The book, and original Wired article which can be read here, provide an economic analysis (no…don’t fall asleep yet!) of online media consumption.
Anderson convincingly argues that ‘endless choice’ of films, music, and everything else online is creating new markets for niche tastes and products. We are no longer subjected to a lowest common denominator ‘hit’ culture, where everyone has no choice but to watch The Generation Game on a Saturday night. Instead we can explore and develop our own individual tastes and fetishes, with unlimited online access to back catalogues, user generated content, and foreign imports.
Certainly Anderson demonstrates that there is a lot of money to be made in this ‘Long Tail’ of niche tastes. He also lovingly describes a world where grass roots creativity can blossom, and a top-down, sales driven culture can be genuinely challenged. It’s a very tantalising prospect.
What interests me is the other side of the coin; there is no doubt that we have much to gain from a decentralization of control over culture, and a reduced dependence on blockbuster profits, but what might we stand to lose?
Anderson deals with the question of whether we might lose a sense of shared culture and community with short shrift.
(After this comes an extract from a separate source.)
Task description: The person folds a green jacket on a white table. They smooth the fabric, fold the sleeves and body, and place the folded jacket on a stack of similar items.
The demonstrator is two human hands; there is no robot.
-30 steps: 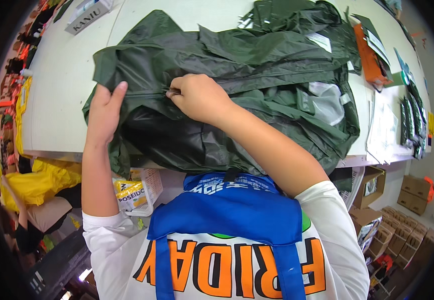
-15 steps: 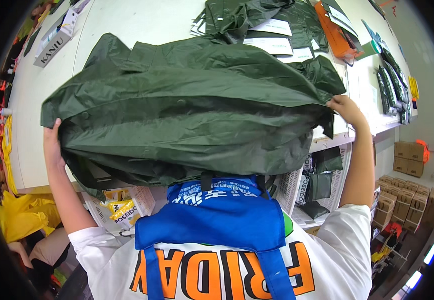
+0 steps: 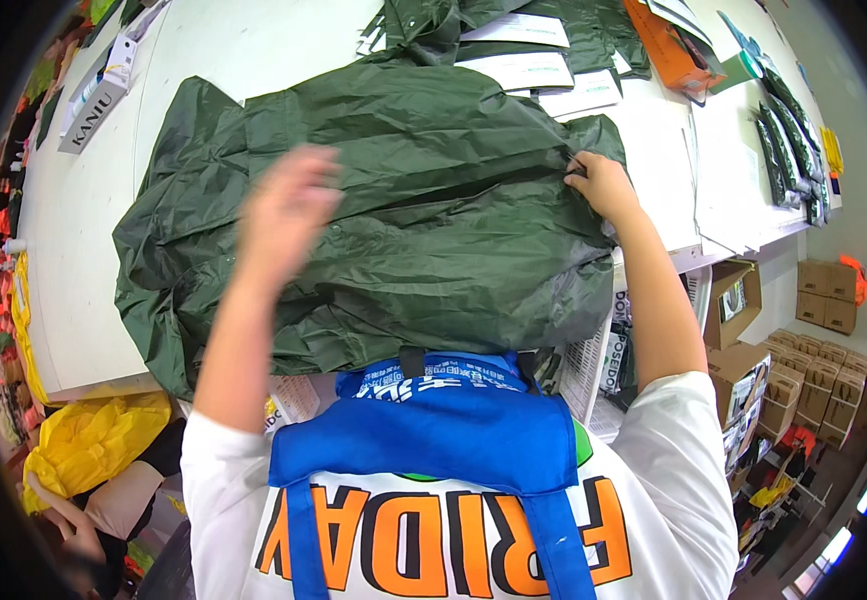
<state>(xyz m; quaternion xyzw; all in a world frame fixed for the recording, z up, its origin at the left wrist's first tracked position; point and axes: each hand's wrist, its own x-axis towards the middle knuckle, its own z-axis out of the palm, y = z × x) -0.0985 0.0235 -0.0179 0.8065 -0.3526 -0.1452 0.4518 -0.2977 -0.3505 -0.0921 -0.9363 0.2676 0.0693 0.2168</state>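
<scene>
A dark green raincoat (image 3: 434,240) of thin, shiny, creased fabric lies across the white table in front of me and hangs over its near edge. At its right end my right hand (image 3: 599,185) pinches the fabric by a fold, with a small dark bit showing at the fingertips. My left hand (image 3: 294,200) is over the left half of the raincoat, blurred by motion. Its fingers look loosely stretched out and hold nothing that I can see. Whether it touches the fabric I cannot tell.
White cards (image 3: 519,70) lie on more green garments at the back. An orange box (image 3: 674,50) and packed dark pouches (image 3: 789,150) are farther right. A grey box (image 3: 94,115) stands back left. Below left, another person's hand (image 3: 64,510) is by yellow fabric (image 3: 104,440). Cartons (image 3: 804,400) stand right.
My left hand has let go of the raincoat's left end and swung right over it. My right hand has moved left with its end. The raincoat has sunk flatter onto the table.
</scene>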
We didn’t have mass culture before the 20th century, he says, culture was based on niche geographical traditions. He predicts that the anomalous mass culture of past decades will be overturned and that new niche communities based on shared interests rather than shared physical space will be created. I.e. we might not share cultural bonds with everyone, but we’ll share stronger, multiple bonds through our shared individual interests.
Anderson dismisses the suggestion that these new communities will be able to create ghettoes where their beliefs and assumptions remain unchallenged. After all, he says, look anywhere on the internet and you’ll find lively debate and dissent never more than a click away.
I’m not convinced.
Take a look at conservapedia or godtube. These new niche worlds are still in their infancy, but they are certainly on the rise. This becomes a worrying process when one remembers how much social change in the 20th century was driven by ideas being communicated through mainstream broadcasting. Think about how suffocating and stale it must have been to live in a village in the 17th century where the only cultural amusement was Morris dancing and cheese rolling, and where there were no new ideas and people to engage with.
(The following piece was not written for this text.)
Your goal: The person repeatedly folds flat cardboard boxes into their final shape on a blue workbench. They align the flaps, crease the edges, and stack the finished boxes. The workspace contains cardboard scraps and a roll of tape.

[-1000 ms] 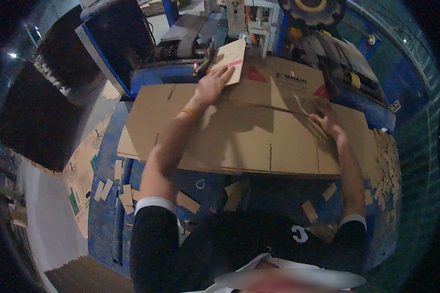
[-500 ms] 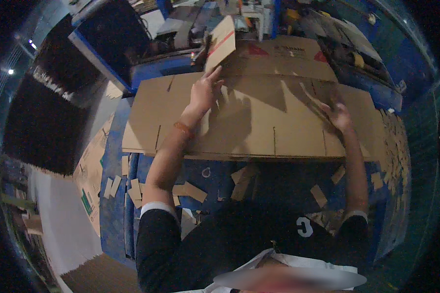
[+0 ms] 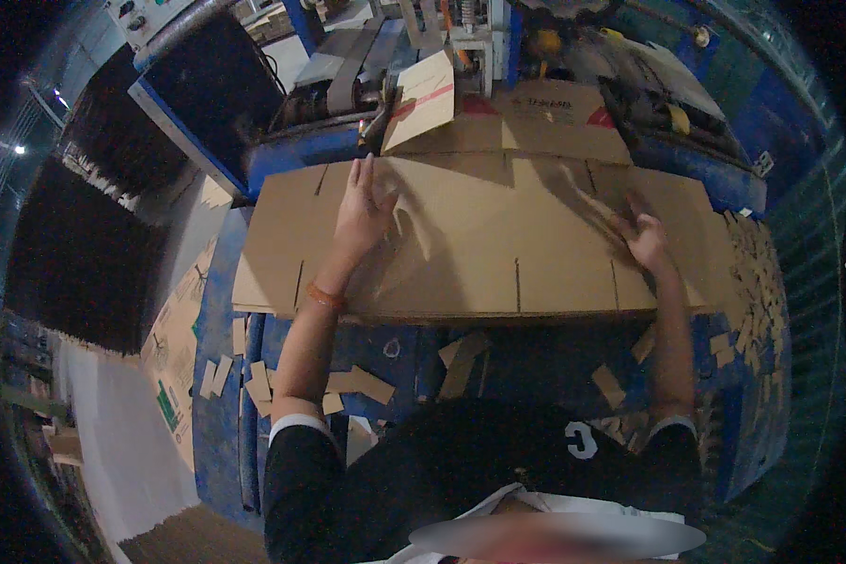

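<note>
A flat, slotted cardboard blank (image 3: 479, 254) lies across the blue machine bed in front of me. Over its left part is my left hand (image 3: 360, 216), fingers stretched out and nothing in its grasp. My right hand (image 3: 649, 242) hovers over or rests on the blank's right part with fingers apart; contact is hard to judge. Beyond the blank's far edge, another cardboard piece with red print (image 3: 559, 117) reaches under the machine head. A tilted cardboard flap (image 3: 423, 105) with a red stripe stands up ahead of my left hand.
Small cardboard offcuts (image 3: 362, 383) litter the blue bed (image 3: 301, 352) on my side, and more scraps (image 3: 752, 282) pile up at the right. Machine rollers and a metal frame (image 3: 470, 42) stand at the back. Dark stacks of sheets (image 3: 85, 254) are on the left beside a printed board (image 3: 174, 367).
My left hand has shifted left, away from the tilted flap, with its fingers stretched out. The right hand has moved slightly nearer. The flap leans lower and the whole view has shifted slightly.
</note>
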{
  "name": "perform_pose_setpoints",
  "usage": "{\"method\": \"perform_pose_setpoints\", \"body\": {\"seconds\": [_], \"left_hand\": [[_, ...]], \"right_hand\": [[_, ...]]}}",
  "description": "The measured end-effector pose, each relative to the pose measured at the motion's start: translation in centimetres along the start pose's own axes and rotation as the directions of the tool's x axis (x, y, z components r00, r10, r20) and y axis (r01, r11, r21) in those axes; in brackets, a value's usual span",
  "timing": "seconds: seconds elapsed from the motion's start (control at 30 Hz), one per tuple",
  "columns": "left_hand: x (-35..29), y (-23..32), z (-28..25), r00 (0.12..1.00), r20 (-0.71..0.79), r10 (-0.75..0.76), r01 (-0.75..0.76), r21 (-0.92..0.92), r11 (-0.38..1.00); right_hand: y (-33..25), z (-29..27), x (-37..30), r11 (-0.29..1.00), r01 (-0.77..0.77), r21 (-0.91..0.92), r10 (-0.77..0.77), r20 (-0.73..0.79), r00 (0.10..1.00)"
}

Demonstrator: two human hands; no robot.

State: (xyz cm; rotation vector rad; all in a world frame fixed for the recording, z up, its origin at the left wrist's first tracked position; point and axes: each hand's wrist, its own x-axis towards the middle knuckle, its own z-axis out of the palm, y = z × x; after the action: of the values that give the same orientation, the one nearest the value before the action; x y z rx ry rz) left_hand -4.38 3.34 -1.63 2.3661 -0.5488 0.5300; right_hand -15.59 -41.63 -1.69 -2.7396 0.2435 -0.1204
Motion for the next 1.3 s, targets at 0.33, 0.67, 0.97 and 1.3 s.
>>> {"method": "perform_pose_setpoints", "body": {"seconds": [0.33,0.67,0.97,1.3], "left_hand": [[-10.9,-2.8,-3.6,0.610,-0.625,-0.487,0.514,-0.156,0.843],[-13.7,-3.2,-4.4,0.679,-0.435,-0.592,0.728,0.290,0.621],[-11.5,-8.1,-4.3,0.866,-0.405,-0.294,0.493,0.592,0.637],[-6.7,-2.7,-10.2,0.477,-0.767,-0.429,0.150,-0.410,0.900]], "right_hand": [[-3.4,3.9,9.6,0.979,0.179,-0.098,-0.182,-0.020,0.983],[3.7,1.8,-5.4,0.868,0.089,0.489,0.114,-0.369,0.922],[17.4,4.8,-15.5,0.966,-0.259,-0.023,0.179,-0.662,0.728],[13.1,3.4,-8.9,0.808,-0.419,0.414,0.559,-0.762,0.326]]}}
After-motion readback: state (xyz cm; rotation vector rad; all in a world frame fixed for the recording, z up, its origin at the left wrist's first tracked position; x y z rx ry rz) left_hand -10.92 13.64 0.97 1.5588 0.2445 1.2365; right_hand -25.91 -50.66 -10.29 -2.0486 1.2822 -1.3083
As I right this, I realise that the mainstream media can often be more of a conservative force than a progressive one, but the point is that at its best it can force people to confront and engage with other people’s ideas. Of course you’ve always been able to read the Guardian if you’re liberal and the Telegraph if you’re a Tory, but both groups watched the news at 10, and both papers engaged in debates with each other.
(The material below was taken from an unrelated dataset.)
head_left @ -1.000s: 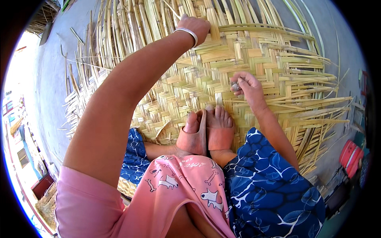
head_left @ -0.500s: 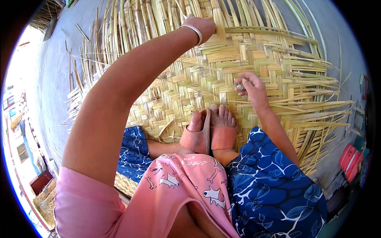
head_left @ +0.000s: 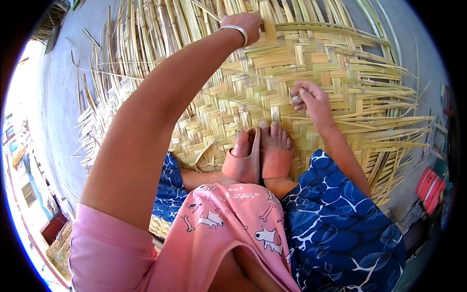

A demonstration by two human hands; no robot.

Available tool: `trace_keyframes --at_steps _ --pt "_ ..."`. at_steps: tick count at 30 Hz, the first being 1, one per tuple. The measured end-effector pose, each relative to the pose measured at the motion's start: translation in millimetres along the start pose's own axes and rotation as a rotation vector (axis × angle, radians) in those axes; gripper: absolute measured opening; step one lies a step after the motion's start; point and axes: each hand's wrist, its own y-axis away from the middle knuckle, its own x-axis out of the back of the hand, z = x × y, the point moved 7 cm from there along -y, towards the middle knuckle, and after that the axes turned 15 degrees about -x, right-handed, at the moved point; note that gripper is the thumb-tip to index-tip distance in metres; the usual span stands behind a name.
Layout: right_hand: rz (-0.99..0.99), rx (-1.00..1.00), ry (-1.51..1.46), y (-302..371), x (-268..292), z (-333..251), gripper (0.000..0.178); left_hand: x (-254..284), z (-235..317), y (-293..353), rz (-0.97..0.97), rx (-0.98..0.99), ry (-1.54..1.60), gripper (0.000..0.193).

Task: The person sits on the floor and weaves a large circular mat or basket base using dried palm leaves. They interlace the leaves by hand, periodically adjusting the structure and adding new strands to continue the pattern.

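Observation:
A large mat (head_left: 311, 63) of pale green-yellow split cane strips lies beneath me, its woven part around my feet. My left hand (head_left: 245, 25), wearing a white bangle, is closed at the far edge of the weave. A thin cane strip (head_left: 206, 9) runs from its fingers toward the upper left; the fingertips are partly hidden. Nearer to me, my right hand (head_left: 315, 102) hovers above or rests on the weave, with fingers curled around a small grey, stone-like lump (head_left: 296, 100).
My feet in orange-pink sandals (head_left: 277, 163) stand on the mat. Loose unwoven strips (head_left: 165, 24) fan out at the far side, and strip ends (head_left: 404, 121) stick out at the right. Grey floor (head_left: 61, 97) surrounds the mat. A red-pink object (head_left: 430, 190) sits at the far right.
The strip at my left hand now slants more to the left. My right hand keeps its hold on the grey lump. The whole view has shifted slightly.

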Motion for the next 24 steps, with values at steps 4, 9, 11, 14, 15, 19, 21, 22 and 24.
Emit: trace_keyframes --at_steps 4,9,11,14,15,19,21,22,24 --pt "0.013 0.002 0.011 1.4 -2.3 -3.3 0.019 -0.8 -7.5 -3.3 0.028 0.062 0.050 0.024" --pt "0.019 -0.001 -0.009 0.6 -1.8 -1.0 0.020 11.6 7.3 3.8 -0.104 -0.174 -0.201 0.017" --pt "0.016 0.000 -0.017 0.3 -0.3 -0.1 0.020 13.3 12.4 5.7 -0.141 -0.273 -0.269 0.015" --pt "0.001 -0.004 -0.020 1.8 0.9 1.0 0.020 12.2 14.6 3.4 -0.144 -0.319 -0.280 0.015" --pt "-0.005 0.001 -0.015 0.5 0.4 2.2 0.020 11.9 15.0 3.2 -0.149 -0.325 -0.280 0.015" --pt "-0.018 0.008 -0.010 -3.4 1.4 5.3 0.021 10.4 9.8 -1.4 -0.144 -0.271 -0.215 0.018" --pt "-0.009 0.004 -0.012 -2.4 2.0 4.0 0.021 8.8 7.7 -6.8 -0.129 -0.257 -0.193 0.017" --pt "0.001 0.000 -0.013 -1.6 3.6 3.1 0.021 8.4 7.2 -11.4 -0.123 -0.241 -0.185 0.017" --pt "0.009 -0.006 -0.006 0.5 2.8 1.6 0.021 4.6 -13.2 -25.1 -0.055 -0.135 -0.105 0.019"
I worry about a world where I can get all of my news from watching the Daily Show, buy only books on Amazon that have been read by ‘people like me’, and listen to music similar to what I’ve played before. It’s undoubtedly comforting, but comfort can lead to stagnation. JS Mill wanted us to have the freedom ‘pursue our own good in our own way’, but he lived in a world where people couldn’t fail to avoid being confronted by the ideas of others – and this was how progress was made. However there is a danger of us using new technology to effectively silence the voices of other people who we find distasteful or unappealing.

Clearly this unfettered cultural freedom will pull in two ways – towards both increased cultural production and experimentation, and smaller, more homogenous communities (whether they be balloon fetishists or civil war re-enactors). I open the floor to which force will dominate as the Long Tail trend continues…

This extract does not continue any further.